I see this ending with ads increasing ad infinitum. As more ads get added, the value of the free version will decrease and more users will be pushed to either stop using the site or pay for subscriptions. We should fast forward to that end game, where YouTube locks all the user-created content behind a paywall to monetize it for their own benefit like all internet platforms seem to be aiming to do.

I understand that YouTube costs money to run, but the monetization situation does not reflect that, and is thus totally backwards. The current model is that users pay for a “service” (YouTube) which has an expense for “content” (video creators). The content is what the users actually want; the situation should be that users pay the content creators, who pay YouTube something akin to rent.
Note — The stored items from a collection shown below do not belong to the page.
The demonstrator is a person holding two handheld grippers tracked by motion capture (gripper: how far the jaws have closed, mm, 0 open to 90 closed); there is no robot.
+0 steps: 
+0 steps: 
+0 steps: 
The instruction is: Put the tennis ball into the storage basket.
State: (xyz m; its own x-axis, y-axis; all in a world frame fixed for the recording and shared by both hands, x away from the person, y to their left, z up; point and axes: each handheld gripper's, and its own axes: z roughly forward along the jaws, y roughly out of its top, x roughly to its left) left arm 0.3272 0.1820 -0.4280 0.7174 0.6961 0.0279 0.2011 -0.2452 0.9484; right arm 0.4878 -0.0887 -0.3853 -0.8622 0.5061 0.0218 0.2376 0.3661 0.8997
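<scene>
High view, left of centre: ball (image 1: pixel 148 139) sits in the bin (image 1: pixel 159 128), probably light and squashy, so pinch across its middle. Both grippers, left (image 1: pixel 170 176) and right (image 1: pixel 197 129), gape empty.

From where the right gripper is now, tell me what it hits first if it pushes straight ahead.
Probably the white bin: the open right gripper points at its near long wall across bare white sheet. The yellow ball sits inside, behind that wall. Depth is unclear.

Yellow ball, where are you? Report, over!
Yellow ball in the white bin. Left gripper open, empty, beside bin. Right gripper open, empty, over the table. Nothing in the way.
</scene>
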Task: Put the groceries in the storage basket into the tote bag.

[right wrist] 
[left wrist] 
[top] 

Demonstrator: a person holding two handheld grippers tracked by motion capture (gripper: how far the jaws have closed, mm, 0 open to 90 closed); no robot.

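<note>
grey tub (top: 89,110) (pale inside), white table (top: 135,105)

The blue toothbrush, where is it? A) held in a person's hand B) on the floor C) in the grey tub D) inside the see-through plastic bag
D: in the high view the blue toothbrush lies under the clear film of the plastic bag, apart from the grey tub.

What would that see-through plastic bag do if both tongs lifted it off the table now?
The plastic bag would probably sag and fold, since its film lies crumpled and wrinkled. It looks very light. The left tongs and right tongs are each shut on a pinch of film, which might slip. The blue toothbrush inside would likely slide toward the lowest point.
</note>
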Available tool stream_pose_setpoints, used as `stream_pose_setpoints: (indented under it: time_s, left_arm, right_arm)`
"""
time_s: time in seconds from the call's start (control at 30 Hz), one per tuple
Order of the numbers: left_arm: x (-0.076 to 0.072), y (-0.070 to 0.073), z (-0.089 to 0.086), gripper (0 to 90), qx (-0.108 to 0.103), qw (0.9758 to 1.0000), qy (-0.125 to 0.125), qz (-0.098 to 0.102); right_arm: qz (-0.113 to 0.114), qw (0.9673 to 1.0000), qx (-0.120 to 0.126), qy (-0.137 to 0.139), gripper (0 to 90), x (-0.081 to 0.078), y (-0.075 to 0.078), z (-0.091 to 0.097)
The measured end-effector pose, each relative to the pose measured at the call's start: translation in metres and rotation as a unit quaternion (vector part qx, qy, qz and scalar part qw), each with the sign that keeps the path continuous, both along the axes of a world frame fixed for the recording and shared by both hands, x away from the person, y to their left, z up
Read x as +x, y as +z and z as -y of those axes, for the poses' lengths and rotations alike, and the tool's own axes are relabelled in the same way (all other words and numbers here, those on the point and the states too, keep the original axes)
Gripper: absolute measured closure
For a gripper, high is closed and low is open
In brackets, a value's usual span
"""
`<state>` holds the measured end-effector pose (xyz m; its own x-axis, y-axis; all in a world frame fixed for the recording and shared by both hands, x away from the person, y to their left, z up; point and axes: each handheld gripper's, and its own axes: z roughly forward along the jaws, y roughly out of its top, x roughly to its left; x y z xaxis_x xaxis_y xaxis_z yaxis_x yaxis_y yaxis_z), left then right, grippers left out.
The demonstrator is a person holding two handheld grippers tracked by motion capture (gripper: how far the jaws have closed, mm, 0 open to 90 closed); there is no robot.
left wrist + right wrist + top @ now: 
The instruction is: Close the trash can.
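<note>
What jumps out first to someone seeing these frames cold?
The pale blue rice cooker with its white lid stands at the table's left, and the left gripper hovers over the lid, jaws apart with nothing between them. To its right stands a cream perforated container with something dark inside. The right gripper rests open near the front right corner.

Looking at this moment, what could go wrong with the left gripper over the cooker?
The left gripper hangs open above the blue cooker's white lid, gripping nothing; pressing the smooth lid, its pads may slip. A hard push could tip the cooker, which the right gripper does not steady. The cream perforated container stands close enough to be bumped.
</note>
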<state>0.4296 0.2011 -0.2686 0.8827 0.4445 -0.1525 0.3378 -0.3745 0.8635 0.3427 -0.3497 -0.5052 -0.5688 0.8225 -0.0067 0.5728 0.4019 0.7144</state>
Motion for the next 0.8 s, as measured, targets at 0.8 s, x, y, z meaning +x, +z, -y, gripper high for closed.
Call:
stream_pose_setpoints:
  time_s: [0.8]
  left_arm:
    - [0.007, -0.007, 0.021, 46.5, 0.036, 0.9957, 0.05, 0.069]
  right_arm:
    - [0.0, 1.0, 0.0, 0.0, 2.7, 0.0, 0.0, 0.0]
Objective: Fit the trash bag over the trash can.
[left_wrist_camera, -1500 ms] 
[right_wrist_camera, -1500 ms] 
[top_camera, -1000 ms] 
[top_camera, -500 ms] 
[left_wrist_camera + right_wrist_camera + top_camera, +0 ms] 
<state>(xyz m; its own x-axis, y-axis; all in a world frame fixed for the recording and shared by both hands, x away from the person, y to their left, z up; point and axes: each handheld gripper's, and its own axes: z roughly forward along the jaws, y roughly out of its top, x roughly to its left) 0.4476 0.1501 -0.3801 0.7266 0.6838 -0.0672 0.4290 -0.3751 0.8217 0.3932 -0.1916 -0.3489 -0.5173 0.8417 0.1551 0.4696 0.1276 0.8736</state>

It is not fair that YouTube profits off of the value that content creators bring rather than just their infrastructure. It is akin to paying the owner of a building for access to the store.

Vimeo has exactly the business model you propose. Total data delivered to viewers is limited in all Vimeo plans, and you need to pay them extra if you want a viral video.

It's been about a while, and so far hasn't gained a large userbase of viewers - at least in part because content creators don't want to pay for random non-paying people to watch their videos.

YouTube is a monopoly. They'll increase ads till it maximizes profit. If you don't watch then they don't profit.
It boggles my mind how technology has been advancing consistently through time until the last few years. Now we have feature flags in databases dictate whether we can use technology. There's no reason to block YouTube videos from playing when my screen is off, except to get more money out of people.
Video ads pay far more than audio-only ads. Brand advertisers want to get their logo in front of you.

I bet the economics don't add up for running a video hosting site, yet only getting revenue from audio ads.

Even spotify hasn't managed to survive on audio-only with ads - they have to put in other arbitrary restrictions like 'you can't play the song you want to play' to dissuade people from using the lossmaking plan.